Seismic reliability analysis of nonlinear structures by active learning-based adaptive sparse Bayesian regressions

Abstract

The Monte Carlo simulation (MCS) technique is quite simple in concept and the most accurate for seismic reliability analysis (SRA) of structures involving nonlinear seismic response analysis, considering the effect of the stochastic nature of earthquakes and the uncertainty of various structural parameters. However, the approach needs to execute several repetitive nonlinear dynamic analyses of structures. The metamodeling technique has emerged as a practical alternative in such a scenario. In SRA, the dual metamodeling approach is typically adopted to deal with the stochastic nature of earthquakes following a lognormal seismic response assumption.
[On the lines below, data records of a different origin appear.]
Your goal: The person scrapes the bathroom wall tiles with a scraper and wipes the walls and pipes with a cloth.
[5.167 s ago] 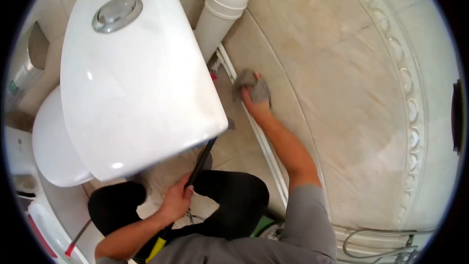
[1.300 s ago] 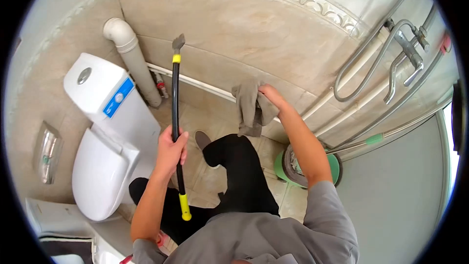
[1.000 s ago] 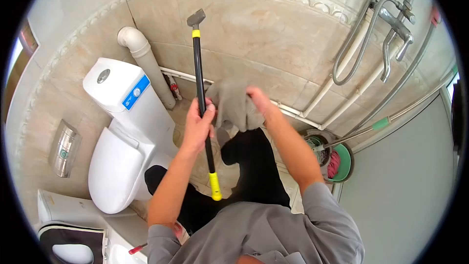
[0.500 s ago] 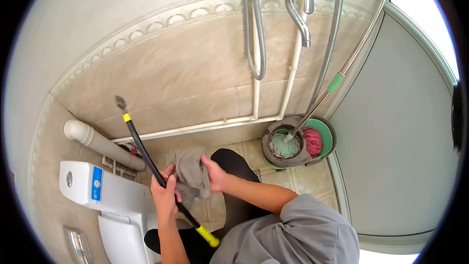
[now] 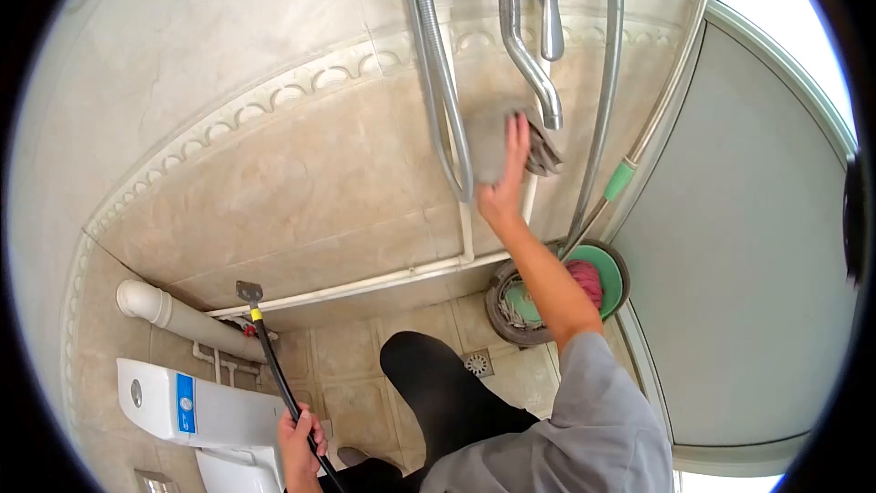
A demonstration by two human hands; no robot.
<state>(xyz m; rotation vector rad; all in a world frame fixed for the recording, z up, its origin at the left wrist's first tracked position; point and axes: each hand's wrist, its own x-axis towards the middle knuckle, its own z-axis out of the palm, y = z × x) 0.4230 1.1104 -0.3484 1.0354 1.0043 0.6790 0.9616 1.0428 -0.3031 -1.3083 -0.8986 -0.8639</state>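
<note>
My right hand [image 5: 504, 192] reaches up to the wall and holds a grey cloth [image 5: 491, 141] just below the curved faucet spout [image 5: 538, 87]. The cloth is smeared by motion on one side and folded on the other. It lies over the white vertical pipe there; whether it presses on the pipe or the tiles I cannot tell. Low on the left, my left hand [image 5: 303, 443] is wrapped around a black pole [image 5: 276, 361] with a yellow band and a small grey head [image 5: 248, 291]. The head stands near the wall's base; the pole's lower end is out of view.
A mop bucket [image 5: 624, 278] with a pink cloth stands right of my arm, a mop handle [image 5: 671, 82] rising from it. A toilet tank [image 5: 233, 411] is at left. A shower hose [image 5: 447, 100] hangs left of the cloth. A grey panel [image 5: 739, 219] closes the right side.
My right hand has gone from beside my left hand up to the wall under the spout, taking the grey cloth along. The pole and left hand have moved lower, away from the cloth.
</note>
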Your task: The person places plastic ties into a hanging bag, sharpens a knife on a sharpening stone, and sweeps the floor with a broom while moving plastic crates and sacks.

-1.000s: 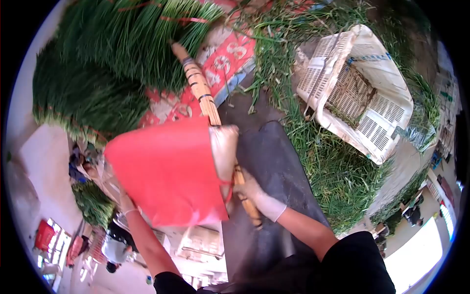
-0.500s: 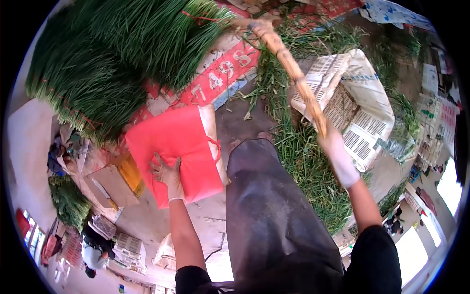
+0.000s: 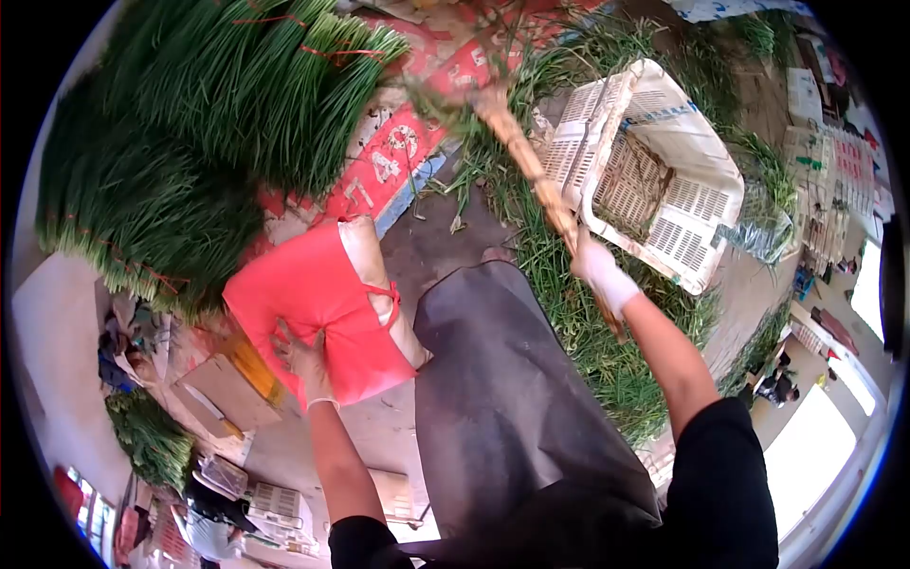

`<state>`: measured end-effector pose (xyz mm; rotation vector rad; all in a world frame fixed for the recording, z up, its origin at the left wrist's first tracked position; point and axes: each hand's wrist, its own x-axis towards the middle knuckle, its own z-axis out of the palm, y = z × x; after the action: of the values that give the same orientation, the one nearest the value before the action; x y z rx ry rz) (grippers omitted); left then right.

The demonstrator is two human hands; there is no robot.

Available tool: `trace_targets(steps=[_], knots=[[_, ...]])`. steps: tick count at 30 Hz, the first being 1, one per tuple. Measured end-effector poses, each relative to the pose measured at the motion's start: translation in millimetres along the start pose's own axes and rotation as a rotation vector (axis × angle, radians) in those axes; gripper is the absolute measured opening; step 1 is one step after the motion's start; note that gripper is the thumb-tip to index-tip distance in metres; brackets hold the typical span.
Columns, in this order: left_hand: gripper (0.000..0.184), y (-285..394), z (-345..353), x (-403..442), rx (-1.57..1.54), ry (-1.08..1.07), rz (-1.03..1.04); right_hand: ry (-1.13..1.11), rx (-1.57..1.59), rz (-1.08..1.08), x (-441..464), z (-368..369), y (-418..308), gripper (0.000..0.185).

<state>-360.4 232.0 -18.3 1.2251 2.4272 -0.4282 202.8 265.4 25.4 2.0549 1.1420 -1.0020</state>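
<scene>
My right hand [image 3: 604, 272], in a thin pale glove, grips a bamboo stick [image 3: 536, 178] near its lower end. The stick slants up and left above loose green leaves; its far end is blurred among cuttings and red sheeting. My left hand [image 3: 305, 363], also gloved, presses on a red-covered cushion [image 3: 355, 351] with its fingers spread. The cushion has a cream side and a red tie. Past it lie large bundles of long green stalks [image 3: 209, 104], bound with red string. To the right of the stick, a white plastic crate [image 3: 697, 213] lies tipped, its opening toward me.
Loose green leaves [image 3: 607, 365] cover the floor on the right. A dark apron [image 3: 512, 379] hangs over my legs. At left are a cardboard piece [image 3: 223, 398] and a smaller green bundle [image 3: 152, 441]. Another person [image 3: 209, 531] is at the lower left.
My right hand and the stick have moved left, and more of the stick's lower end shows below the hand. The left hand stays on the cushion. The whole view has shifted slightly.
</scene>
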Motion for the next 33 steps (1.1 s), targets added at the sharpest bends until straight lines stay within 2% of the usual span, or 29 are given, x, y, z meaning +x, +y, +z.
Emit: trace_targets(steps=[3, 5, 7, 9, 11, 12, 14, 17, 18, 21, 22, 24, 25, 26, 27, 29, 30, 32, 33], knots=[[0.099, 1.8, 2.9, 11.0, 0.016, 0.002, 0.077, -0.184, -0.088, 0.134, -79.0, 20.9, 19.9, 0.057], [0.099, -9.7, -3.2, -1.8, 0.021, 0.007, 0.118, -0.206, -0.091, 0.177, -121.7, 43.3, 40.1, 0.047], [0.100, 14.5, -18.9, -10.4, 0.004, -0.055, 0.018, -0.227, -0.148, 0.230, -169.2, 100.8, 99.7, 0.038], [0.099, 7.1, -11.9, -11.2, 0.037, -0.020, 0.061, -0.212, -0.184, 0.294, -210.9, 134.5, 148.8, 0.031], [0.098, -8.9, -4.2, -14.1, 0.030, -0.001, 0.070, -0.306, -0.290, 0.452, -250.0, 131.9, 169.9, 0.030], [0.098, -15.5, -3.5, -14.1, 0.037, 0.008, 0.060, -0.321, -0.278, 0.412, -267.6, 120.7, 171.3, 0.032], [0.098, -27.7, -6.8, -17.8, -0.020, 0.027, 0.225, -0.325, -0.266, 0.344, -285.7, 83.6, 159.7, 0.036], [0.098, -31.8, -8.7, -17.6, 0.024, 0.021, 0.198, -0.288, -0.249, 0.358, -307.1, 40.6, 132.6, 0.041], [0.098, -30.5, -10.9, -18.0, 0.029, 0.025, 0.200, -0.180, -0.183, 0.307, -313.4, 32.9, 124.2, 0.040], [0.097, -17.3, -19.5, -21.4, 0.050, 0.049, 0.225, 0.100, 0.018, 0.141, -289.3, 19.8, 76.8, 0.044], [0.097, -9.4, -24.3, -24.5, 0.075, 0.050, 0.208, 0.193, 0.091, 0.018, -266.1, 17.0, 56.3, 0.049], [0.096, -6.6, -20.7, -33.2, 0.101, 0.053, 0.187, 0.199, 0.210, -0.065, -198.8, 11.2, 2.4, 0.066], [0.095, -6.6, -14.1, -35.8, 0.124, 0.093, 0.197, 0.232, 0.233, -0.161, -162.8, 8.1, -28.0, 0.066], [0.095, -2.8, -8.7, -35.3, 0.144, 0.142, 0.206, 0.145, 0.213, -0.148, -124.1, 2.3, -61.8, 0.062], [0.095, 6.0, -6.8, -38.2, 0.137, 0.155, 0.197, 0.343, 0.215, -0.300, -78.2, 22.5, -83.8, 0.063], [0.091, 8.6, -13.0, -45.6, 0.110, 0.051, 0.168, 0.151, 0.155, -0.228, -41.5, 11.5, -141.6, 0.052], [0.091, 3.7, -12.0, -42.1, 0.129, 0.048, 0.170, 0.135, 0.167, -0.226, -33.5, 23.5, -140.7, 0.052], [0.089, -7.7, -4.9, -38.2, 0.004, 0.082, 0.236, 0.088, 0.125, -0.085, -25.7, 60.4, -116.0, 0.042], [0.089, -14.4, -1.7, -32.4, -0.002, 0.079, 0.234, 0.053, 0.196, -0.083, -34.6, 76.9, -77.7, 0.037]])
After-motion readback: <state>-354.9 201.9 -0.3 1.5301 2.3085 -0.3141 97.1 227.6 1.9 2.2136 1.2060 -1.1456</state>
In contrast, a direct metamodeling approach of SRA can avoid such prior assumptions. Adaptive training near the limit state is important in the metamodeling-based SRA. However, its implementation is quite challenging for SRA due to the record-to-record variation of earthquakes. In this context, an adaptive sparse Bayesian regression-based direct metamodeling approach is developed for SRA, where an active learning-based algorithm is proposed for adaptive training of metamodels for approximating nonlinear seismic responses. As the sparse Bayesian regression is computationally faster than Kriging due to the sparsity involved in sparse Bayesian learning, the overall performance of the proposed approach is expected to be better than the adaptive Kriging-based SRA approach. The effectiveness of the proposed approach is illustrated by numerical examples.